Na programação de nomes com peso histórico — Beatriz Ferreyra, Jim O’Rourke ou Ana da Silva encaixam bem aí — também se pode ler certamente alguma coisa. Podes falar-nos no que, ano após ano, significa a ida até Braga de figuras que foram pioneiras nos seus respectivos campos?

[LF] No fundo, poder convidar artistas deste calibre e apresentá-los na nossa cidade para um público diverso é aquilo que nos leva a querer fazer o festival ano após ano. Uma mistura de deslumbramento, orgulho e responsabilidade é aquilo que sentimos.
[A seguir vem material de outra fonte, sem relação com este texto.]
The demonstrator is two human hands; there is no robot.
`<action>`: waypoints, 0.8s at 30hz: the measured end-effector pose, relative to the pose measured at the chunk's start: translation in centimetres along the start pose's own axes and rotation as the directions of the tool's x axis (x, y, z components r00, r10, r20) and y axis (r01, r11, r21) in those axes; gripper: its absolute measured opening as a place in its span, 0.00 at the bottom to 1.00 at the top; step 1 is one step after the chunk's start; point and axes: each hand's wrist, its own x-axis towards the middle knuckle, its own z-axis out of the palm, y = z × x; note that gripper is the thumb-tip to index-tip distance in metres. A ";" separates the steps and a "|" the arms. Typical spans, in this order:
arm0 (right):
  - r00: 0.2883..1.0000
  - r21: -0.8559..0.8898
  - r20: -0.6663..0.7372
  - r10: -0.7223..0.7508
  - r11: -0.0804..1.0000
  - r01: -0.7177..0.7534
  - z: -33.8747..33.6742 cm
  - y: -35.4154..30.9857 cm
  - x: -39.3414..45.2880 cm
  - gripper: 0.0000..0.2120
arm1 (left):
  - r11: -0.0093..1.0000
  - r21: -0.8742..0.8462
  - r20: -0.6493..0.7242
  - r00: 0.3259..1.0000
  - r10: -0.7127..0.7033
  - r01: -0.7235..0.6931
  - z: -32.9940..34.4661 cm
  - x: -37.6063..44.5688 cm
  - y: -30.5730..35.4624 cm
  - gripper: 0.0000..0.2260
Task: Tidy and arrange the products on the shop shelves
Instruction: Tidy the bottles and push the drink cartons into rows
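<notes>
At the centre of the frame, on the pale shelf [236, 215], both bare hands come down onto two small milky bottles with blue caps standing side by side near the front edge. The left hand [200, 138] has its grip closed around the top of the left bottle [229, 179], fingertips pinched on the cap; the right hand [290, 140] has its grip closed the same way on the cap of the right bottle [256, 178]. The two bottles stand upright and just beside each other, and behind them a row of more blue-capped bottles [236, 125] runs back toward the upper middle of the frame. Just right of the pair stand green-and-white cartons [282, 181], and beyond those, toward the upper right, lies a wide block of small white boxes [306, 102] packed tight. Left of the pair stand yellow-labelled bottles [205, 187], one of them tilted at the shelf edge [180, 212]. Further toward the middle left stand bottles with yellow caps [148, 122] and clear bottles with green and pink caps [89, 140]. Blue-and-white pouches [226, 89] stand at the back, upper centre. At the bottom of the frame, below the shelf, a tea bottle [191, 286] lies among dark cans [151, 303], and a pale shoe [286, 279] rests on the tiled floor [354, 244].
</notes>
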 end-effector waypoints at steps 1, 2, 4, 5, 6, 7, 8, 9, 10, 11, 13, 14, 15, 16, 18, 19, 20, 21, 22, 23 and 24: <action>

Finalmente, já estão a trabalhar na edição de 2021? Podem adiantar-nos alguma coisa sobre o que podemos esperar num Semibreve desejavelmente já pós-pandémico?

[LF] Infelizmente vivemos tempos em que se torna complicadíssimo fazer planos a longo prazo. Sem poder divulgar especificidades, pretendemos manter uma série de projetos especiais que celebrariam a 10ª edição. Esperamos completar a festa em 2021.